There are two main paths in the floating point adder: exponent calculation and significand calculation. Those paths exchange information to generate the final calculated result. When the significand is scaled, the exponent is adjusted accordingly. The main sub-function includes the significand calculation, which are alignment, fixed-point addition, normalization, and rounding. Normalization is a large percentage of the logic that makes up a floating point adder, and if eliminated, it would give margin to hardware optimization. The lack of normalization, however, may cause some loss of significand bits during operations, something that must be considered. Internal values of the significand are represented in the fixed-point, and they are tightly connected with exponent value in the exponent calculation channel. To implement sub-functions, there needs to be a way to carry exponent and fixed-point significand together as it's done in the standard floating-point system, but with fewer constraints and special cases.

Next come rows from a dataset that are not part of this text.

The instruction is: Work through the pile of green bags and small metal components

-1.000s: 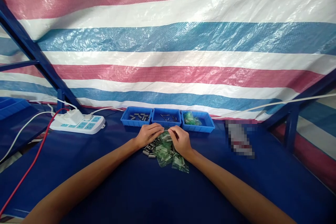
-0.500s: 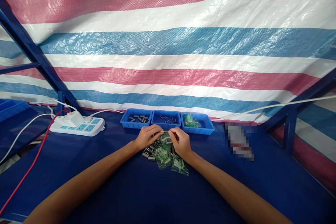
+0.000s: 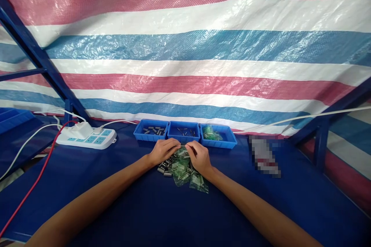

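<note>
My left hand [image 3: 164, 152] and my right hand [image 3: 199, 159] are closed in pinches above a pile, fingertips facing each other. Between them runs a thin metal pin [image 3: 182, 146], an end in each pinch; its exact kind is too small to make out. Below lie small clear-green plastic bags [image 3: 180, 170] with metal pieces inside. Loose short grey metal cylinders [image 3: 167, 174] are spread at the pile's left side, partly hidden by my left hand.
Three joined blue bins stand behind my hands: the left bin [image 3: 148, 137] holds metal cylinders, the middle bin [image 3: 183, 138] thin pins, the right bin [image 3: 220, 144] green bags. A white power strip [image 3: 101, 142] with cables sits left. A pixelated object [image 3: 265, 156] lies right.
Both hands keep their pinch on the thin metal pin with almost no movement. The whole view has shifted very slightly.
</note>
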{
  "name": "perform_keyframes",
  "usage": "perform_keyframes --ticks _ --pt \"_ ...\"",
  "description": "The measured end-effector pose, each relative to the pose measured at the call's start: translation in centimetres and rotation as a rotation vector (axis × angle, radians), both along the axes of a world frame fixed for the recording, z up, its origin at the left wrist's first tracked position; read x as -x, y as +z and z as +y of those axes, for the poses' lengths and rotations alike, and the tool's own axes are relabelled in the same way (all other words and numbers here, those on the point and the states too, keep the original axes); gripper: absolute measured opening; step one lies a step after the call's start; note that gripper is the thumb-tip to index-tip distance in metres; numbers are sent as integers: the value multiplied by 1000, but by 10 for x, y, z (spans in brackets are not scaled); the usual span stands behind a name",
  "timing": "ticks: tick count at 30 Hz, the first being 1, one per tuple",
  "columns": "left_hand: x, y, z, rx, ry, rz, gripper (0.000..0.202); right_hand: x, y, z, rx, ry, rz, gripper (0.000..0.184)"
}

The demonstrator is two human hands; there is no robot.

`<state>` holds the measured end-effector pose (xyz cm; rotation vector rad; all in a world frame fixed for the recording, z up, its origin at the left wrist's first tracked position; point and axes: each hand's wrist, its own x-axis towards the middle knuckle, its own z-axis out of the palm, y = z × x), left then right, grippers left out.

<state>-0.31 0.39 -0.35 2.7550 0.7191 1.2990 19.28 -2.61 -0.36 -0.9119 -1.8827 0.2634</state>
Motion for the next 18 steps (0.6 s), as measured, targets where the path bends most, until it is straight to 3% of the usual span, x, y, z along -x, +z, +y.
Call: perform_keyframes --ticks 18 --pt "-3 2 0 2 37 -72 13 -1 5 -3 35 -36 52 21"
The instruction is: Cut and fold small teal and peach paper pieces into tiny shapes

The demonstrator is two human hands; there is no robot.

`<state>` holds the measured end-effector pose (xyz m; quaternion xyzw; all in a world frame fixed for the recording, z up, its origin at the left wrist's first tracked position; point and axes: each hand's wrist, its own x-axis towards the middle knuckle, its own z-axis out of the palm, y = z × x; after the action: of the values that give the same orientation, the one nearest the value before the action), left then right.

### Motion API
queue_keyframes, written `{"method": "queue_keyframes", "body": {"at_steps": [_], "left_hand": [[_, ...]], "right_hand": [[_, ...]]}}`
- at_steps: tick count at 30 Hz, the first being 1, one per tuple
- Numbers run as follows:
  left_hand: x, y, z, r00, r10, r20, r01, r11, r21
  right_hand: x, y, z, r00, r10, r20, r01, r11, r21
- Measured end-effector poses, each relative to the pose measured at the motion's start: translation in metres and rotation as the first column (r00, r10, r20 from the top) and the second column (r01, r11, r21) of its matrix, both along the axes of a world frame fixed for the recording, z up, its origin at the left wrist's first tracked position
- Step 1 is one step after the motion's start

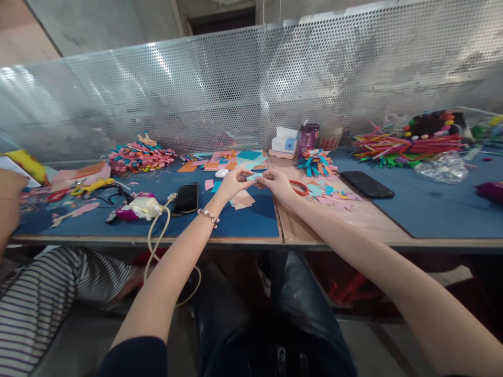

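Between my fingertips is a small piece of light blue paper [252, 178], held over the table. My left hand [234, 184], with a beaded bracelet on its wrist, pinches its left end. My right hand [275, 182] pinches the right end, so both hands nearly meet. Beneath them lie pale peach paper pieces [242, 199] on the blue mat. Red-handled scissors [299, 188] appear beside my right hand, partly hidden. Just behind my left hand is a small white object [221, 173]. Farther back is a stack of orange, pink and blue paper [220, 160].
Left are a phone [185, 199], a charger with cable [143, 207], yellow scissors [94, 187] and a pile of paper curls [139, 155]. Right are paper scraps [334, 196], a black phone [367, 184] and pipe cleaners [408, 146]. A perforated metal screen [220, 89] closes the back. Someone in striped trousers [58, 303] sits left.
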<state>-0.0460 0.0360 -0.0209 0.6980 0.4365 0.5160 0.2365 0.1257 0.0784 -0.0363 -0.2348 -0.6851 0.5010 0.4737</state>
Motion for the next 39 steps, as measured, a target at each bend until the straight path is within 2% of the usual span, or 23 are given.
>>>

In a sequence of floating point additions, the normalization and rounding steps account for a significant portion of the critical path. When creating compound operations, it is usually recommended to leave normalization and rounding to the final stage of a series of operations. This is because direct access to the internal fixed-point values of a floating-point operation, without normalization or rounding, reduces complexity, area, and critical path and it gives designers control over internal precision. A simple example of a two-stage adder is shown in Figure 4.
By eliminating normalization and rounding, the numerical behavior changes. First, the exponent calculation is somewhat simplified in the first FP adder. Second, the representation of our floating-point output does not comply with the IEEE 754 standard anymore. Third, the second floating-point adder in the chain needs to understand this new representation and it needs to have some information about what happened in the previous calculation to make decisions.